Stanford Says Organic Produce is No Healthier – This Expert Disagrees

Borough Market produce

If hurricane Sandy hasn’t been taking over every one of your news channels, you might have heard this story this morning: a Stanford University study says “Organic” fruits and vegetables are no healthier than non-organic, combating the myth that organic is better for you.

We’ll set aside the fact that this study didn’t involve original research and was simply a compilation of statistics from previous studies, because there’s a more important factor to consider: Those Stanford people don’t understand the definition of “organic.”

I’d love to know who said an organic tomato has more lycopene than a tomato grown in a fog of pesticides. That’s not the point of organic.
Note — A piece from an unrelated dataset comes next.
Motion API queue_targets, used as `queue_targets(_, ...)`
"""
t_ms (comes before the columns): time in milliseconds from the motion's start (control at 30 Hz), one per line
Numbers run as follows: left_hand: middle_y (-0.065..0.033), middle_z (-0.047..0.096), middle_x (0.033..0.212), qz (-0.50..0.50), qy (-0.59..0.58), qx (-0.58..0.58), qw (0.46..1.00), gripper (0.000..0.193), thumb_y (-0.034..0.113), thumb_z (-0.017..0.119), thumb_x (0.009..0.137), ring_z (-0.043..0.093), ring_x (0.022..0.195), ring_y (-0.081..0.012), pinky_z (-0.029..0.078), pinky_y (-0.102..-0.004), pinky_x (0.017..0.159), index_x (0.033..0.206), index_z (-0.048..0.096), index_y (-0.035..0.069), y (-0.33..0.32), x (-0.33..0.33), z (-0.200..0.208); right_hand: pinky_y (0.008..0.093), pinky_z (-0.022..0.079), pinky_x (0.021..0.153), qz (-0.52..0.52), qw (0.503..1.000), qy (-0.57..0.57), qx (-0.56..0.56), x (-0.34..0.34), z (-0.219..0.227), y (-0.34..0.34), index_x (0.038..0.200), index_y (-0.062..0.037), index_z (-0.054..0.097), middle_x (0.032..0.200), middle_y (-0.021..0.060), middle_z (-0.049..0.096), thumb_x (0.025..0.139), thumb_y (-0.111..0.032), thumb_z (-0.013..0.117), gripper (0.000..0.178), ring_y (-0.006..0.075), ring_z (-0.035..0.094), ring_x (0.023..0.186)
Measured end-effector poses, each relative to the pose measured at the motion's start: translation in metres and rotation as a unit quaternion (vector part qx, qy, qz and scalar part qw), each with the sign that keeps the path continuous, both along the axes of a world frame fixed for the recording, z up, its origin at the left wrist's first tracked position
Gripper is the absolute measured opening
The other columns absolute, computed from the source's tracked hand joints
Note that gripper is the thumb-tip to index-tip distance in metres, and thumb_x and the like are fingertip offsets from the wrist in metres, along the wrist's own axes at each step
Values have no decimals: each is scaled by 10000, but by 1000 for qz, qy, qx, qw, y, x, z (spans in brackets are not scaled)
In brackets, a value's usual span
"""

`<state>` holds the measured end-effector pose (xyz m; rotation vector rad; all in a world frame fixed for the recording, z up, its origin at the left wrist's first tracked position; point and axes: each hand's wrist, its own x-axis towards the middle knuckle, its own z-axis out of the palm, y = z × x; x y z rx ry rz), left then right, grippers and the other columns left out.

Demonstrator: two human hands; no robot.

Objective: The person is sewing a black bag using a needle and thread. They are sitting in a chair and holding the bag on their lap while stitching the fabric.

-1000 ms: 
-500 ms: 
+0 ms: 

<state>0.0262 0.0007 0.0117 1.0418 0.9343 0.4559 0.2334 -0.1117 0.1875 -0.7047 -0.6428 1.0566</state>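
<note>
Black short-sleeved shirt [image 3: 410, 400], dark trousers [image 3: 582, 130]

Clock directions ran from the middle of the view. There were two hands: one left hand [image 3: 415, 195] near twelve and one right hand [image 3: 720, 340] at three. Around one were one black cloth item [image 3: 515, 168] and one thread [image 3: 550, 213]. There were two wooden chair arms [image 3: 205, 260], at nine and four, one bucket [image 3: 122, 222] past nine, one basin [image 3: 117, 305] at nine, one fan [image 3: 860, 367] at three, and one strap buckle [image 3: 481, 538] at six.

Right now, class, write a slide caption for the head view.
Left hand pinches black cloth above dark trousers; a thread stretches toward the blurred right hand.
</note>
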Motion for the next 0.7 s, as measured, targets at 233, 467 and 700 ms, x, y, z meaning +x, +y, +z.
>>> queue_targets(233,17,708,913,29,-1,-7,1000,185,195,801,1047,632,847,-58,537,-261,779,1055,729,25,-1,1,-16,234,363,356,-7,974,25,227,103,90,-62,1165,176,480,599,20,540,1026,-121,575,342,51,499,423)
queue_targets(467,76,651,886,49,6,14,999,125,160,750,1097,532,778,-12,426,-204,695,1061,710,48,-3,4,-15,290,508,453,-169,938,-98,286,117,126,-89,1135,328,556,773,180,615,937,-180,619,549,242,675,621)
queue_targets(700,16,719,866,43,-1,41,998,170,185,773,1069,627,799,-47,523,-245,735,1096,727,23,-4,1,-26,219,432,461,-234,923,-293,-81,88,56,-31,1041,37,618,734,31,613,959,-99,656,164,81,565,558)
Organic means that you grow produce and raise meat without pesticides, chemical fertilizers, hormones, or antibiotics – which makes the organic produce healthier because you’re not contaminating your body with a continual drip of poison.
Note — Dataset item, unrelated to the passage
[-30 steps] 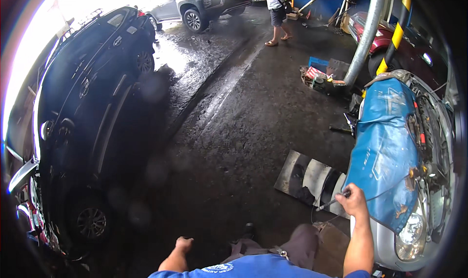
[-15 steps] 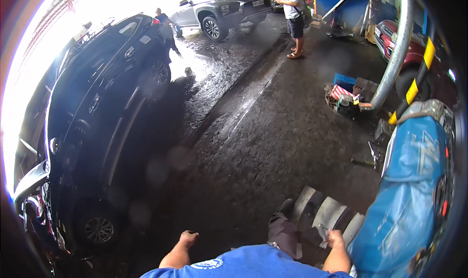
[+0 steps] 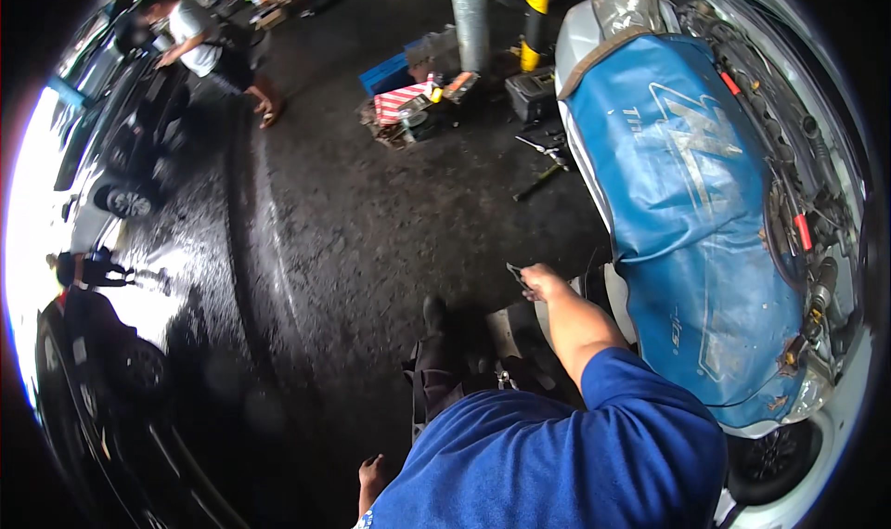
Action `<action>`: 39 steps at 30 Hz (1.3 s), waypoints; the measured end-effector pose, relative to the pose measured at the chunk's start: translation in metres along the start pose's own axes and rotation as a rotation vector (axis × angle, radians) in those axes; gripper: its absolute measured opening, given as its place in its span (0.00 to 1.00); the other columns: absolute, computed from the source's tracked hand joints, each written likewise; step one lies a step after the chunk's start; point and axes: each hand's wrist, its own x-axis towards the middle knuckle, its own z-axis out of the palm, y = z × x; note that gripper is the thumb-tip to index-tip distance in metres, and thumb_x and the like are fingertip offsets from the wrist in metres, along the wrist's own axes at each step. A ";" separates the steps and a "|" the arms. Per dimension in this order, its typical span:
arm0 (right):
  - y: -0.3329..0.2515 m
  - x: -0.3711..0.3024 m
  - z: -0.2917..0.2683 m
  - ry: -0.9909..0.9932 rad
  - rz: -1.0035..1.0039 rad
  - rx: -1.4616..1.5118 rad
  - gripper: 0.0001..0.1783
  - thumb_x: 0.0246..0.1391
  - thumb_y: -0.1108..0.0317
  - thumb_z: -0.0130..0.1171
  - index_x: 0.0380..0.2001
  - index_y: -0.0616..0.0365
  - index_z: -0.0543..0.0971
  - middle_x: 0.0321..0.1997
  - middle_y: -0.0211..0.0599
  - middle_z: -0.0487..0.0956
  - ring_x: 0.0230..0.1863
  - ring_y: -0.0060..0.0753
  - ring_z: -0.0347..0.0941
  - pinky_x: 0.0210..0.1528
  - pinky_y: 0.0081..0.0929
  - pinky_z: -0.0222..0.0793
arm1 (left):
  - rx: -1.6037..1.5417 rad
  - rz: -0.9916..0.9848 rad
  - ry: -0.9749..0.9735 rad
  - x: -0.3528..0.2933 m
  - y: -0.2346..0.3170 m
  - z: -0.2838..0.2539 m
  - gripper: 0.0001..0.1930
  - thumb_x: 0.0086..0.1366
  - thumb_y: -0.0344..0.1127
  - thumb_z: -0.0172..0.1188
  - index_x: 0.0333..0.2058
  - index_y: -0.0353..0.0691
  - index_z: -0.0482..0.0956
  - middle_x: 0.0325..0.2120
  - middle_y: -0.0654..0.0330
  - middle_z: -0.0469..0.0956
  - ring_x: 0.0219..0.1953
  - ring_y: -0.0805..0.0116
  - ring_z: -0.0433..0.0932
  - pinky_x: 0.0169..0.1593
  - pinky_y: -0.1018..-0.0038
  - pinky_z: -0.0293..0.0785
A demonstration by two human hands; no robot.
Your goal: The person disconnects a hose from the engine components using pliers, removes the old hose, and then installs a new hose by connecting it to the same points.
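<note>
At the bottom edge of the frame, the left hand hung low by the shirt; whether its fingers were apart or curled together could not be told. Near the centre, the right hand was clamped on a thin grey object, too small to identify, its long axis pointing toward the upper left. The right hand was far nearer than the left to the blue cover, which lay to its right, running lengthwise from top to bottom of the frame over the car. A pale-and-dark banded board lay below the right hand. Farther up, beside a black case, sat a striped carton against a blue bin; their contents could not be made out.
</note>
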 end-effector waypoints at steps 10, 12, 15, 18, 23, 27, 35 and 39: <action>-0.119 0.219 0.090 0.202 0.248 0.045 0.09 0.60 0.60 0.48 0.28 0.50 0.72 0.21 0.30 0.70 0.18 0.35 0.71 0.23 0.37 0.71 | 0.490 0.127 -0.069 0.281 0.174 -0.151 0.27 0.58 0.43 0.63 0.51 0.28 0.73 0.43 0.49 0.79 0.46 0.60 0.77 0.48 0.70 0.73; -0.149 0.263 0.097 0.236 0.259 0.174 0.09 0.60 0.59 0.47 0.30 0.49 0.72 0.24 0.31 0.70 0.20 0.36 0.69 0.25 0.38 0.71 | 0.212 0.024 -0.036 0.324 0.224 -0.183 0.27 0.58 0.42 0.64 0.51 0.29 0.73 0.43 0.50 0.79 0.45 0.60 0.77 0.48 0.69 0.73; -0.201 0.318 0.096 0.309 0.246 0.305 0.08 0.60 0.59 0.47 0.33 0.49 0.71 0.28 0.33 0.70 0.24 0.36 0.69 0.28 0.39 0.70 | 0.083 0.063 0.079 0.371 0.306 -0.231 0.24 0.58 0.38 0.64 0.50 0.30 0.73 0.42 0.51 0.79 0.43 0.62 0.77 0.47 0.70 0.73; -0.276 0.354 0.080 0.454 0.172 0.399 0.11 0.60 0.58 0.47 0.38 0.51 0.72 0.31 0.33 0.71 0.26 0.35 0.69 0.29 0.40 0.71 | -0.123 0.008 0.094 0.403 0.378 -0.273 0.21 0.58 0.34 0.64 0.48 0.30 0.74 0.41 0.52 0.79 0.42 0.63 0.77 0.47 0.70 0.73; -0.399 0.360 0.042 0.660 -0.047 0.641 0.15 0.60 0.56 0.51 0.44 0.54 0.74 0.35 0.32 0.72 0.28 0.33 0.68 0.34 0.42 0.72 | 0.013 0.271 0.015 0.444 0.456 -0.301 0.19 0.60 0.33 0.62 0.49 0.31 0.74 0.34 0.55 0.80 0.29 0.68 0.77 0.32 0.72 0.74; -0.366 0.328 0.037 0.654 -0.298 -0.784 0.17 0.61 0.56 0.46 0.41 0.56 0.77 0.37 0.45 0.78 0.39 0.49 0.74 0.45 0.45 0.70 | -0.001 0.270 -0.140 0.472 0.497 -0.294 0.20 0.60 0.34 0.62 0.51 0.36 0.74 0.30 0.57 0.79 0.22 0.72 0.74 0.23 0.74 0.71; 0.041 0.121 0.096 0.281 -0.151 -1.187 0.23 0.56 0.51 0.50 0.41 0.60 0.79 0.42 0.48 0.79 0.44 0.52 0.75 0.48 0.47 0.68 | 1.151 1.125 -0.211 0.508 0.550 -0.230 0.25 0.62 0.48 0.58 0.55 0.42 0.72 0.43 0.51 0.79 0.44 0.61 0.79 0.45 0.69 0.75; 0.184 -0.025 0.111 0.388 0.454 -0.164 0.17 0.61 0.62 0.49 0.53 0.48 0.73 0.52 0.36 0.73 0.48 0.35 0.68 0.50 0.42 0.67 | 0.790 0.466 -0.340 0.477 0.566 -0.206 0.22 0.65 0.45 0.50 0.55 0.43 0.71 0.56 0.49 0.71 0.56 0.54 0.72 0.56 0.66 0.70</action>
Here’s what they did find: Organic produce was 30% less likely to be contaminated by pesticide residues, and organic milk and chicken have higher levels of Omega 3 fatty acids.
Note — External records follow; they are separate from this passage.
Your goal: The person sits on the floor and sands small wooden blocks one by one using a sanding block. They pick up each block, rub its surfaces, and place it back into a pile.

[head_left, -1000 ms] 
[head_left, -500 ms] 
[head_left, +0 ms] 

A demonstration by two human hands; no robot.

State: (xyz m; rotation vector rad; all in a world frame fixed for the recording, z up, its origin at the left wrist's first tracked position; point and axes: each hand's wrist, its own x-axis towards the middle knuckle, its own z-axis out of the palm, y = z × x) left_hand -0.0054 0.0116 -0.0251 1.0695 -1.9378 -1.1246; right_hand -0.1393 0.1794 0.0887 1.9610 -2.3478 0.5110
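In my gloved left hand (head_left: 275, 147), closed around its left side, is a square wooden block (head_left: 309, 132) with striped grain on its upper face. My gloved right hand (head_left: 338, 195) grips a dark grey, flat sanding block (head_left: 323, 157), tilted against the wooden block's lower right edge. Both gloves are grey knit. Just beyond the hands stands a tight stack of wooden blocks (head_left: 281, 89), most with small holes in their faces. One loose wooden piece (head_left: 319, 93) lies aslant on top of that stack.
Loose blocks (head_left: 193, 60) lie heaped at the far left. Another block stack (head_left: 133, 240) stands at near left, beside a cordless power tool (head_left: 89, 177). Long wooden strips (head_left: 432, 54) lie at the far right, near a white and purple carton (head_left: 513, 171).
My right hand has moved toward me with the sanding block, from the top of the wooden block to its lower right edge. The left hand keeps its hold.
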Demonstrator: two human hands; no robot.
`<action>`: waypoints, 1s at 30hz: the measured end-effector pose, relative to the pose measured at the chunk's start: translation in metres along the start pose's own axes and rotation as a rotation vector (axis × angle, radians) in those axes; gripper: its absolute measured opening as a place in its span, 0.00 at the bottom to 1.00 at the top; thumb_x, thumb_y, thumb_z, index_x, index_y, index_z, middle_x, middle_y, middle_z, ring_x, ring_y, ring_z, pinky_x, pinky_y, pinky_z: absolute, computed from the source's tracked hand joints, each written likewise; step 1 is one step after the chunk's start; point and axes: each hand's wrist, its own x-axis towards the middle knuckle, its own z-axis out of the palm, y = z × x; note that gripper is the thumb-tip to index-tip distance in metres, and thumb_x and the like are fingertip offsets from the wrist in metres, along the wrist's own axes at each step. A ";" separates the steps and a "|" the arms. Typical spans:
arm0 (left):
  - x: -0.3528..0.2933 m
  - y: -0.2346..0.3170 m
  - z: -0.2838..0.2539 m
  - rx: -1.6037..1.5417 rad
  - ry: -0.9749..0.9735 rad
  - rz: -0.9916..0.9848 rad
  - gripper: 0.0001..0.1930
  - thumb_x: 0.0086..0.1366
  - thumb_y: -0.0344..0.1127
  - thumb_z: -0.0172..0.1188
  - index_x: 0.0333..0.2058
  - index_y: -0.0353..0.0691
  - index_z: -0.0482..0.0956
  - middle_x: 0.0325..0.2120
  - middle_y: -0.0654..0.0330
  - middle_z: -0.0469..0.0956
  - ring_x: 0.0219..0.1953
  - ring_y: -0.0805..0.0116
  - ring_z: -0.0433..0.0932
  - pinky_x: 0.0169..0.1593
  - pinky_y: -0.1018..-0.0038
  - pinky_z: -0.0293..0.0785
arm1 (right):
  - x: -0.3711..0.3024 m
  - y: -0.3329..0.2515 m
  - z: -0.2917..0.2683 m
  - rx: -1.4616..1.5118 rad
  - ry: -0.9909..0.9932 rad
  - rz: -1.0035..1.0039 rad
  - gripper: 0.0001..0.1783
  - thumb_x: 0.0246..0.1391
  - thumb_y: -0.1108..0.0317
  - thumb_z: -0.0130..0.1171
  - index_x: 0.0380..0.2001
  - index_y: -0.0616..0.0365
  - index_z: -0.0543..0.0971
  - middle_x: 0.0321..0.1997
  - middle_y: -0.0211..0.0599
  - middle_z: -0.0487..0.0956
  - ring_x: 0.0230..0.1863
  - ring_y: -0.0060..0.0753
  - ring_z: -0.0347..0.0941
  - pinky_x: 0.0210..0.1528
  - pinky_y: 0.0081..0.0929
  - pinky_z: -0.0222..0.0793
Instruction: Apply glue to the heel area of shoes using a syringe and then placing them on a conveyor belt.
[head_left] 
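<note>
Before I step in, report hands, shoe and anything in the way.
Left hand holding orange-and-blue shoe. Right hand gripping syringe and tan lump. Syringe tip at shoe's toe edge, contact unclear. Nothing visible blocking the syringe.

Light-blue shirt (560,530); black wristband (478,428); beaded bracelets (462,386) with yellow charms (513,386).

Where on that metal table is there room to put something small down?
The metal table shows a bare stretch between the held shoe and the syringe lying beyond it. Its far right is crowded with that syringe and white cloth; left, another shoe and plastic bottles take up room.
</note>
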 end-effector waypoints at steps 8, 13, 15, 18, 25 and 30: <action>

For me, the news story should read “Organic produce is only 30% less likely to be contaminated by pesticide residues.” That is an alarming statistic.

Here’s another: No study on organic food has gone on longer than two years, which means no one has gauged the long-term impact of ingesting pesticides.

I think Stanford scientists could do with a few more Omega 3s in their diets – they help with brain function.